### Given data
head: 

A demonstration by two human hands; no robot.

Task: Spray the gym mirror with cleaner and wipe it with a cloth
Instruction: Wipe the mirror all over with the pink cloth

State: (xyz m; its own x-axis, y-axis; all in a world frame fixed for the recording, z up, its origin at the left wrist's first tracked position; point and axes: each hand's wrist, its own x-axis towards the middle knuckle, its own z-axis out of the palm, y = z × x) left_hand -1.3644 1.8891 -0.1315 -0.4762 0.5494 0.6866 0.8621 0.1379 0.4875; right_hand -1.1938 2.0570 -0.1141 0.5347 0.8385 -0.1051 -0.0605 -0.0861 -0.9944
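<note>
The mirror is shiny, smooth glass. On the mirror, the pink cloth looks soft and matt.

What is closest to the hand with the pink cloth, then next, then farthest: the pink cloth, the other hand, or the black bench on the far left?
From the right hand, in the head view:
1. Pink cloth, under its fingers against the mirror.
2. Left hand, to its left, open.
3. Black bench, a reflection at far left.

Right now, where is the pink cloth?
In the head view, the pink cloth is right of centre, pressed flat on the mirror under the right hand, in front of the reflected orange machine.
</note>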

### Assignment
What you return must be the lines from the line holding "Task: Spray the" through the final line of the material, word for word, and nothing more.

### Solution for this problem
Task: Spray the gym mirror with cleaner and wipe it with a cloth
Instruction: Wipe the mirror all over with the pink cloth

State: (xyz m; its own x-axis, y-axis; all in a world frame fixed for the recording, z up, its origin at the left wrist's first tracked position; point and axes: each hand's wrist, its own x-axis towards the middle knuckle, its own z-axis out of the palm, y = z × x) left_hand -1.3644 1.8891 -0.1315 -0.4762 0.5494 0.6866 0.8621 0.1379 0.4875; right_hand -1.1938 2.0570 -0.1141 0.5347 0.8385 -0.1051 -0.0605 -0.0861 -0.9944
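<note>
The mirror is shiny, smooth glass. On the mirror, the pink cloth looks soft and matt.

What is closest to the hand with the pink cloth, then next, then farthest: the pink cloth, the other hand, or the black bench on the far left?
From the right hand, in the head view:
1. Pink cloth, under its fingers against the mirror.
2. Left hand, to its left, open.
3. Black bench, a reflection at far left.

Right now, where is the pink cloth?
In the head view, the pink cloth is right of centre, pressed flat on the mirror under the right hand, in front of the reflected orange machine.
</note>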

This answer has no further content.